Well that link up top says large ball joints, and anyway I thought all the tie rod ends are the same? They're certainly the same on the mk2, 16V and VR6.

 

It's been 8 or 9 years since owning a MK2, so my memory could be faded in this area, but I'm pretty sure the VR6 has bigger tie rod ends than the MK2 platform.

It would be nice and a lot easier if they were all the same size, but every 2.9 into MK2 conversion I've seen, which takes the Corrado steering rack with it, has to use the MK2 tie rods.

 

rose joints are great, but they tend to make the steering a bit "crashy" for your everyday road car that has todeal with potholes etc don't they (and not to mention the lifespan as you say).

 

i'm surprised nobody has come up with a kit for this yet though - people have been after this mod for aaaaaaaaaages. is there no hub/running gear setup in the vag range that could be swapped for - that could sort out the ball-joint to disc clearance issue too...

 

I'm not sure it would increase crashiness tbh mate.
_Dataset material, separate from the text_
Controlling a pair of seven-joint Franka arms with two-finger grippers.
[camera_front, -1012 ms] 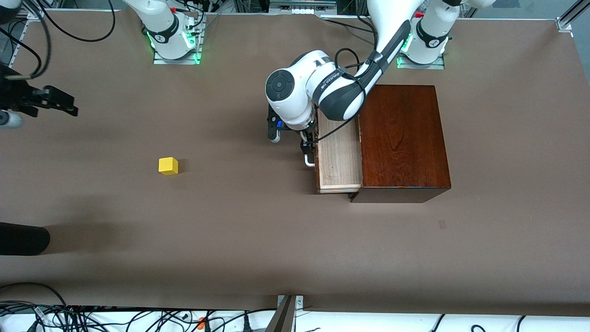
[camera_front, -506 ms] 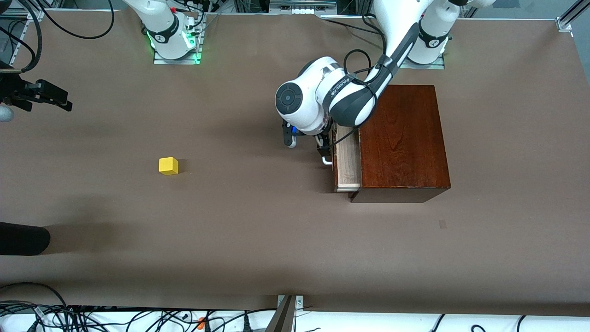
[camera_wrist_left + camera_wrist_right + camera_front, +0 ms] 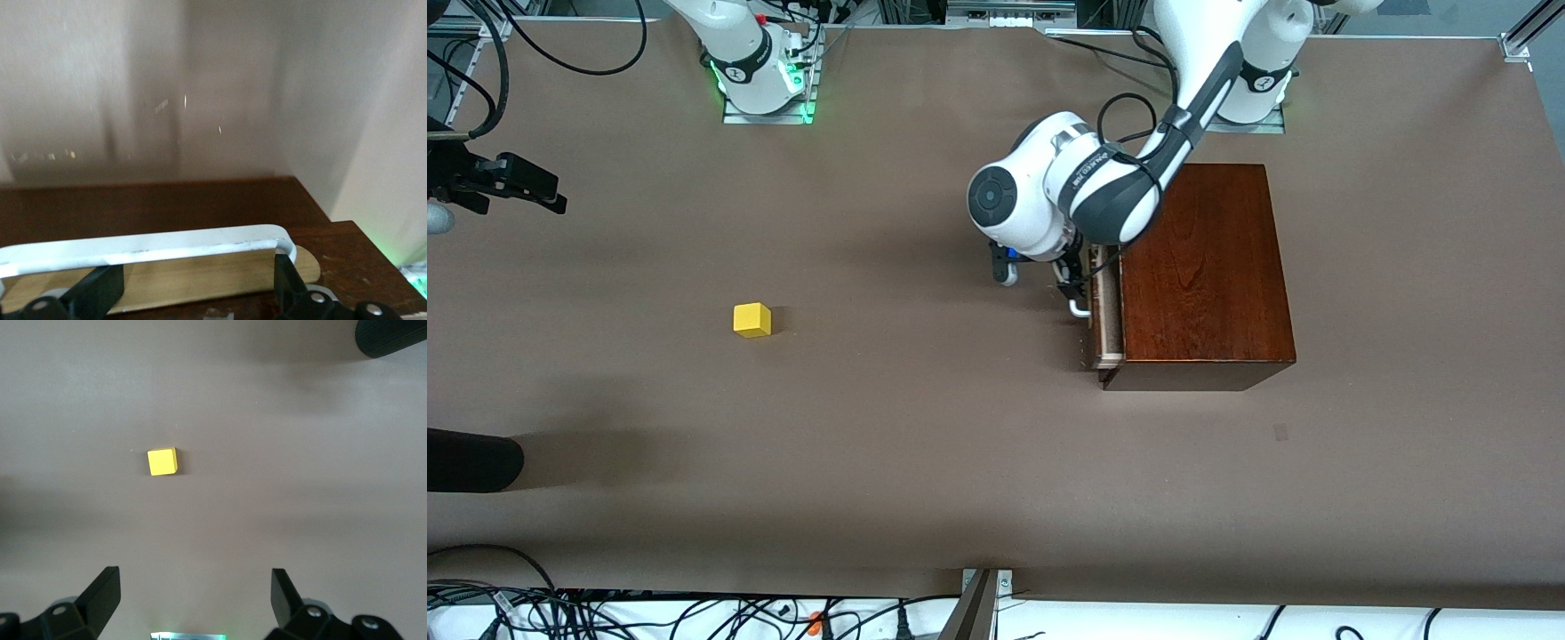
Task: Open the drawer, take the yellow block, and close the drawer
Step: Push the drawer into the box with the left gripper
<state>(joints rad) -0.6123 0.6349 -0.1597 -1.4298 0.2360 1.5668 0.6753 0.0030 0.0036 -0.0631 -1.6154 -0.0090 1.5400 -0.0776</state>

I had solid top mounts on for a while as you know and they don't increase harshness or vibration at all. It's just the lifespan of the bearings which is a pain.

 

I did look into other VAG cars for bits like that, such as offset ball joints to increase positive caster, which some VAG cars had etc, but as is usually the case, I can't find the time or hit an information dead end!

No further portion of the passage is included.